** Instructions for the task **
Skip every line before the one containing "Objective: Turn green", then copy that line and the rest of the entries below exactly, through the last line.

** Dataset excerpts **
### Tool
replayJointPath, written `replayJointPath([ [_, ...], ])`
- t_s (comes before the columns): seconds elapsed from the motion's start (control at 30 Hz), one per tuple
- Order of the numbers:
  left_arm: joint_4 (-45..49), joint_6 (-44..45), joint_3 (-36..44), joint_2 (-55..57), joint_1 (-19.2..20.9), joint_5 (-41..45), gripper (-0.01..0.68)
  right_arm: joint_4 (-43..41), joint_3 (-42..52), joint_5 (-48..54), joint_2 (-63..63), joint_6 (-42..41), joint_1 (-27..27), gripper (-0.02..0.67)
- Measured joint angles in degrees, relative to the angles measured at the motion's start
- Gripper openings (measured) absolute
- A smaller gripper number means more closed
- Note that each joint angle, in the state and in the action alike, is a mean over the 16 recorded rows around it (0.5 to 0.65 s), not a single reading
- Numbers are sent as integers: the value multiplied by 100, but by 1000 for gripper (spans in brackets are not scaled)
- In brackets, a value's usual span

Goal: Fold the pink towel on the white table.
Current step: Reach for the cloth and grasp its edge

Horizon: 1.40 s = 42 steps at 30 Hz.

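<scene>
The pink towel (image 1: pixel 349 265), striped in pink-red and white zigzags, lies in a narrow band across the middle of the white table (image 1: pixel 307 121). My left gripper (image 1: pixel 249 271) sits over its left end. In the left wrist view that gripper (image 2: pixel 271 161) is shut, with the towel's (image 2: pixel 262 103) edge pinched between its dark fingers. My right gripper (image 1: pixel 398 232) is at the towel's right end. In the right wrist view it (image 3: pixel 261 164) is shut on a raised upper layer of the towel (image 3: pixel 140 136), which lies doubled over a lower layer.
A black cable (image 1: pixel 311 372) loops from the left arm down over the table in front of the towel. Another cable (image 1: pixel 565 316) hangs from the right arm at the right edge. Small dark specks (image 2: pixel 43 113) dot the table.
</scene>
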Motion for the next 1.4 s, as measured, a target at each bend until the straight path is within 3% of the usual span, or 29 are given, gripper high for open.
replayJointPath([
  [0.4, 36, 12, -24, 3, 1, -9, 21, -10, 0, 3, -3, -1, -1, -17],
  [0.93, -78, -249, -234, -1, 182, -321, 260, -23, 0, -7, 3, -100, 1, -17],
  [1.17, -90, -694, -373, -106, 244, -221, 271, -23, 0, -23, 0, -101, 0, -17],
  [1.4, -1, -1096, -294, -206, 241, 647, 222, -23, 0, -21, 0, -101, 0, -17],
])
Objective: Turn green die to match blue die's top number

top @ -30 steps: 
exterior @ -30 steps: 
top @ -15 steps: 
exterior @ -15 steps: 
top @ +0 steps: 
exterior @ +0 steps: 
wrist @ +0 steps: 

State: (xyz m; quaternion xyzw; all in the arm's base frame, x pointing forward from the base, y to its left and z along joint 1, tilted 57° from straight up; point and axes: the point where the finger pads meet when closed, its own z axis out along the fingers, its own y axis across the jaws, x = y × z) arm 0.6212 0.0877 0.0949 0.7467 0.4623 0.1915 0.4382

** Exercise answer **
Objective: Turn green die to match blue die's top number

top @ -30 steps: 
exterior @ -30 steps: 
top @ -15 steps: 
exterior @ -15 steps: 
top @ +0 steps: 
exterior @ +0 steps: 
wrist @ +0 steps: 

State: (xyz m; quaternion xyzw; all in the arm's base frame, x pointing forward from the base, y to its left and z along joint 1, tilted 57° from straight up; point and axes: the point where the finger pads meet when closed, its own z axis out along the fingers, its own y axis across the jaws, x = y × z) arm 0.6212 0.0877 0.0949 0.7467 0.4623 0.1915 0.4382

That finishes the output for this exercise.